Task directions → Locate the word "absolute" in the data below, then copy every line that holds it.

Data for this exercise →

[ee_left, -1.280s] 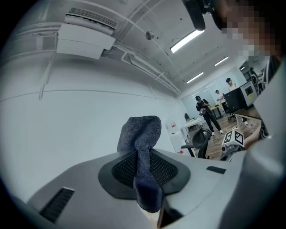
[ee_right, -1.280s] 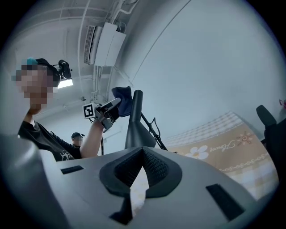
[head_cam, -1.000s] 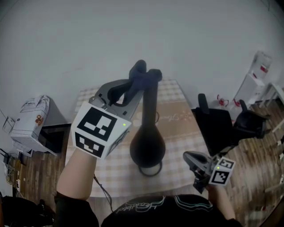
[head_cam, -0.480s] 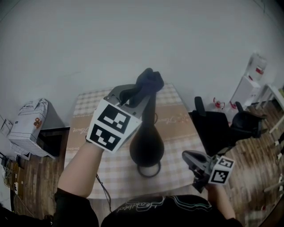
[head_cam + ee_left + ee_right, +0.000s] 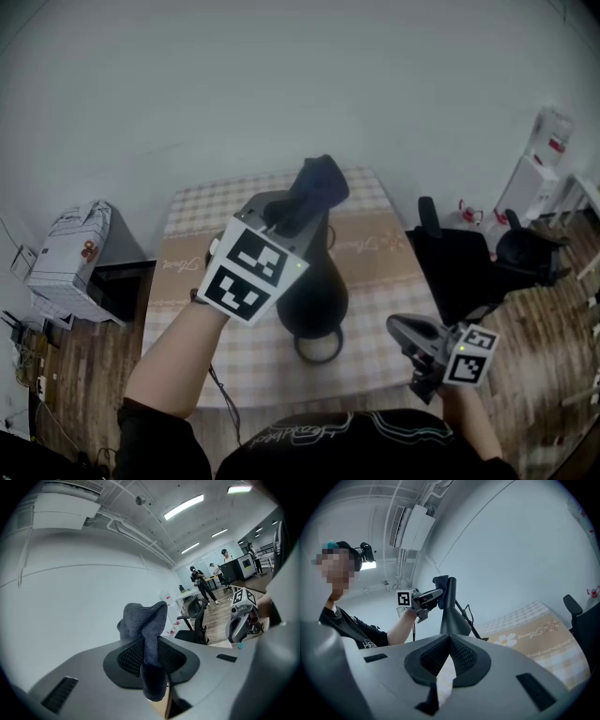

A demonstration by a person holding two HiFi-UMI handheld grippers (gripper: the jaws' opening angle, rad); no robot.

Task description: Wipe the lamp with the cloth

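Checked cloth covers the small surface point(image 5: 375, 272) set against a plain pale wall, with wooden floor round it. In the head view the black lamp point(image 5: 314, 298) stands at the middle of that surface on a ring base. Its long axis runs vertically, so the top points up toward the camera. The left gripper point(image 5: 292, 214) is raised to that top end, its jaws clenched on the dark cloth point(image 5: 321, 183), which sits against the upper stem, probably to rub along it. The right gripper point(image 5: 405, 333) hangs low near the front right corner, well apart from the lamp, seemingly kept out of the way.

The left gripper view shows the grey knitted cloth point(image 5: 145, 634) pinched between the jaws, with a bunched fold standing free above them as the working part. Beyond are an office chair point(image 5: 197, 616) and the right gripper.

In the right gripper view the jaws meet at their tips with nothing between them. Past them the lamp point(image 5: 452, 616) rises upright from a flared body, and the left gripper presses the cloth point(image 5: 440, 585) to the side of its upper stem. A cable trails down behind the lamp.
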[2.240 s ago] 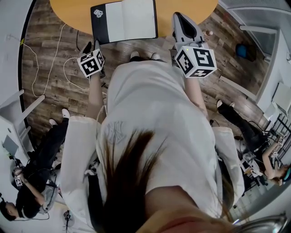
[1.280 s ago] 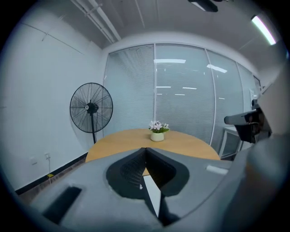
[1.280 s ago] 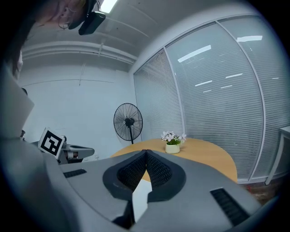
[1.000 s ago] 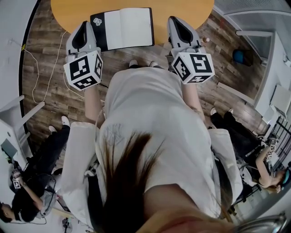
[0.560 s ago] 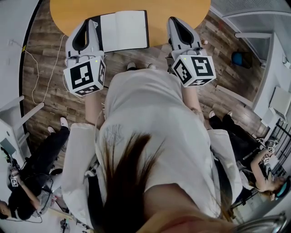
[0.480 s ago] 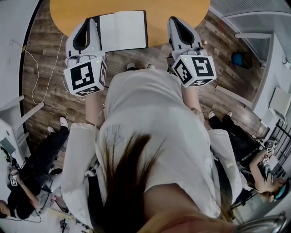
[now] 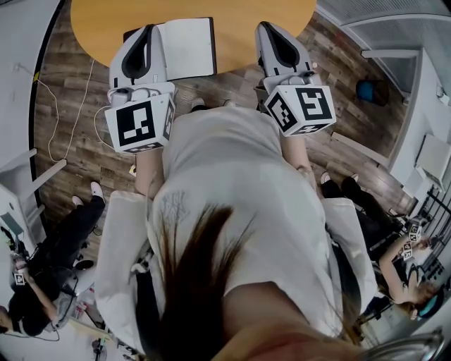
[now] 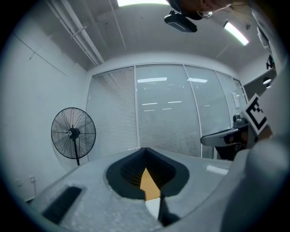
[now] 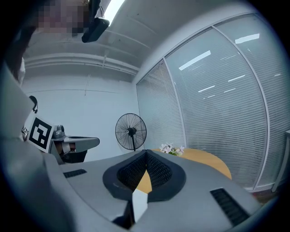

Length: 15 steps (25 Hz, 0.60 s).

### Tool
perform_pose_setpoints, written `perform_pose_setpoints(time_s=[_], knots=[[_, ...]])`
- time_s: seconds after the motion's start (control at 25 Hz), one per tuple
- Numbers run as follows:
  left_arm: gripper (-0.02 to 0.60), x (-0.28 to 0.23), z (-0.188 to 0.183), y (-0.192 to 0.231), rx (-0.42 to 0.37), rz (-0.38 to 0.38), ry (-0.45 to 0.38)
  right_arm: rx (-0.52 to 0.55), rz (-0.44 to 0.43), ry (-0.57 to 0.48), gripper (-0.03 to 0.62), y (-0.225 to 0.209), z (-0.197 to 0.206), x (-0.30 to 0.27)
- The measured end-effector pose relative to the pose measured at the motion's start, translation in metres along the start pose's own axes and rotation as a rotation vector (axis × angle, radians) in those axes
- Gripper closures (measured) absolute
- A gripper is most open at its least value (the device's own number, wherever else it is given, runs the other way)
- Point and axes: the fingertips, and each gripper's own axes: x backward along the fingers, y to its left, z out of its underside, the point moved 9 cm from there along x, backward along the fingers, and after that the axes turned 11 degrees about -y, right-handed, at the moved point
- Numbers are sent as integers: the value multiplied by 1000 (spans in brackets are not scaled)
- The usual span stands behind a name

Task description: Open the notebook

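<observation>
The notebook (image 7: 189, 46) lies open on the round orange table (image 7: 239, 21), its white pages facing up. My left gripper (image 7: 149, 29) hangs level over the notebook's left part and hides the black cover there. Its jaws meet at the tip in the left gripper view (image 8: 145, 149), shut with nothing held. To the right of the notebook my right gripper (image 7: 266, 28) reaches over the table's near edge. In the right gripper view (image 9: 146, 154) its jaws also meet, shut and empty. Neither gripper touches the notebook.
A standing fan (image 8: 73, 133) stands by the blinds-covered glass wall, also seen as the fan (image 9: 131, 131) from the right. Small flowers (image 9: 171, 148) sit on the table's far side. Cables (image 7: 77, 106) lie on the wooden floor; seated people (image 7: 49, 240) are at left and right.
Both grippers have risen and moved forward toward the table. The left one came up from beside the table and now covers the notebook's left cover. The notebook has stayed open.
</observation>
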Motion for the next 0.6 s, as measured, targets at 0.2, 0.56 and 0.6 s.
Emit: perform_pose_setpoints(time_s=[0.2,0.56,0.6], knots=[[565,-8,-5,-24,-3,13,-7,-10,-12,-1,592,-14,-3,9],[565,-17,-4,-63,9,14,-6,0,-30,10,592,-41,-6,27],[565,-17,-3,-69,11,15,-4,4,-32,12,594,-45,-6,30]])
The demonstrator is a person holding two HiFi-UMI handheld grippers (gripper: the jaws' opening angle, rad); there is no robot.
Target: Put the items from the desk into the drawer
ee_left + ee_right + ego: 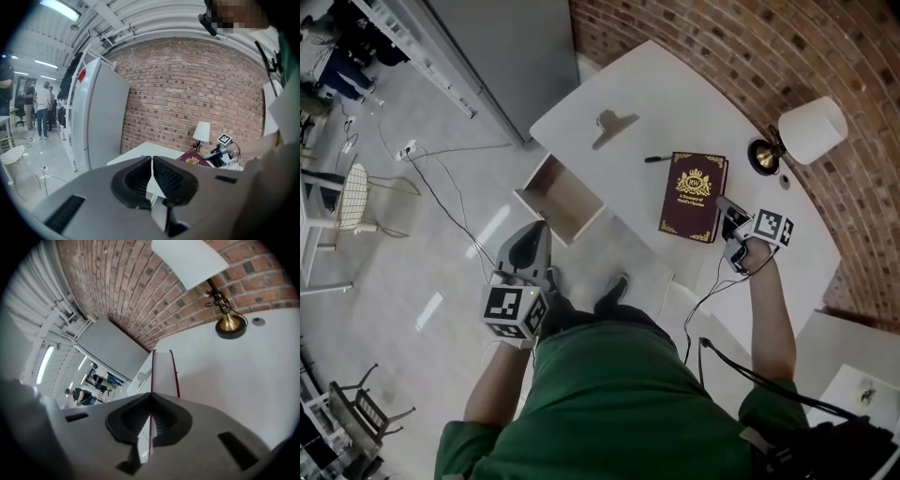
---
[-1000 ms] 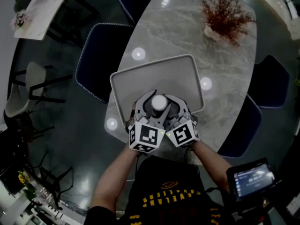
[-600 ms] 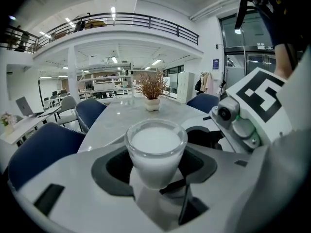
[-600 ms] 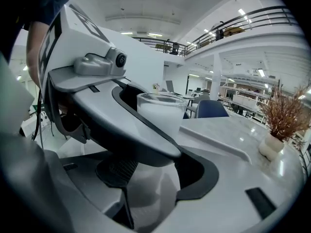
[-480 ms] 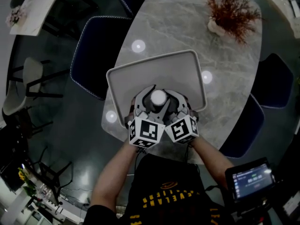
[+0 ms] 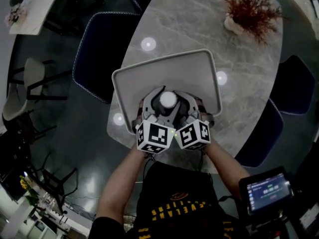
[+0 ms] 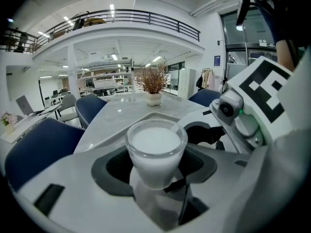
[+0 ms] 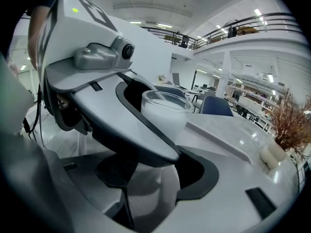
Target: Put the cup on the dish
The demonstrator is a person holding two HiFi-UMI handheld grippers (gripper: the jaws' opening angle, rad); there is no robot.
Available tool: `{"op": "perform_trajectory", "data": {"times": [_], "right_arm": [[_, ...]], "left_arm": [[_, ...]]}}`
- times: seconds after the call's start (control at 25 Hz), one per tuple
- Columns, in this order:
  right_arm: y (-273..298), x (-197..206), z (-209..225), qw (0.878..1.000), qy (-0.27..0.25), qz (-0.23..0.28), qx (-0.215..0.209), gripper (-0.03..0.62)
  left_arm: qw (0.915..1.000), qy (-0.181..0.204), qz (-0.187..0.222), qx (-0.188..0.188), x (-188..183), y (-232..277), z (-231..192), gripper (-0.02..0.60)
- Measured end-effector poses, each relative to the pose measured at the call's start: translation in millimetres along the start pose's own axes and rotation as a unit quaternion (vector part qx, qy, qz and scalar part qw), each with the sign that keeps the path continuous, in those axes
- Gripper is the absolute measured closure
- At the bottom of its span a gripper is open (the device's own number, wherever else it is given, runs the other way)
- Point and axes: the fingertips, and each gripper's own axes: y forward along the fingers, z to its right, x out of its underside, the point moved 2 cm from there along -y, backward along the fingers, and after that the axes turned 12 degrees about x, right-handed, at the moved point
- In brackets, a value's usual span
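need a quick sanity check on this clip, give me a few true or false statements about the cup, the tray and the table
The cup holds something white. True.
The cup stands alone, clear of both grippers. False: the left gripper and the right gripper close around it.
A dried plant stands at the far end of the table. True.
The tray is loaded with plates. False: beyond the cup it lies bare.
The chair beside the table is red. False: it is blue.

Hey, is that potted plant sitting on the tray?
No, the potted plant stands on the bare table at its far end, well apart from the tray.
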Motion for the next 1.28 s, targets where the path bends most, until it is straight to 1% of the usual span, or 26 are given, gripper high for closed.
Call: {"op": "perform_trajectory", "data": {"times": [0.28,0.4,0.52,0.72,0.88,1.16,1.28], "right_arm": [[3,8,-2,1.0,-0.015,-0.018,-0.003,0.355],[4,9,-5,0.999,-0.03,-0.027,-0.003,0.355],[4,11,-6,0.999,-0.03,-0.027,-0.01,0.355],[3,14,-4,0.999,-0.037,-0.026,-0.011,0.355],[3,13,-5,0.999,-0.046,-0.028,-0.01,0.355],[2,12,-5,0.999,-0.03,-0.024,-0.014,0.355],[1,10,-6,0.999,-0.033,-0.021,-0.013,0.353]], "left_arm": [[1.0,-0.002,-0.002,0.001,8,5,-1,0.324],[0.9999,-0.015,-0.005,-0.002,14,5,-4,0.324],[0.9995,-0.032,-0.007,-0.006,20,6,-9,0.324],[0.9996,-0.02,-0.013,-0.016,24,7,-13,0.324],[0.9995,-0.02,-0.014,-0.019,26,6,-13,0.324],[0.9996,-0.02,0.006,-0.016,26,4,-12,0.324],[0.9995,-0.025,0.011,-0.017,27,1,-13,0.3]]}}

Result →
- Gripper closures (measured) absolute
- Gripper is the absolute measured closure

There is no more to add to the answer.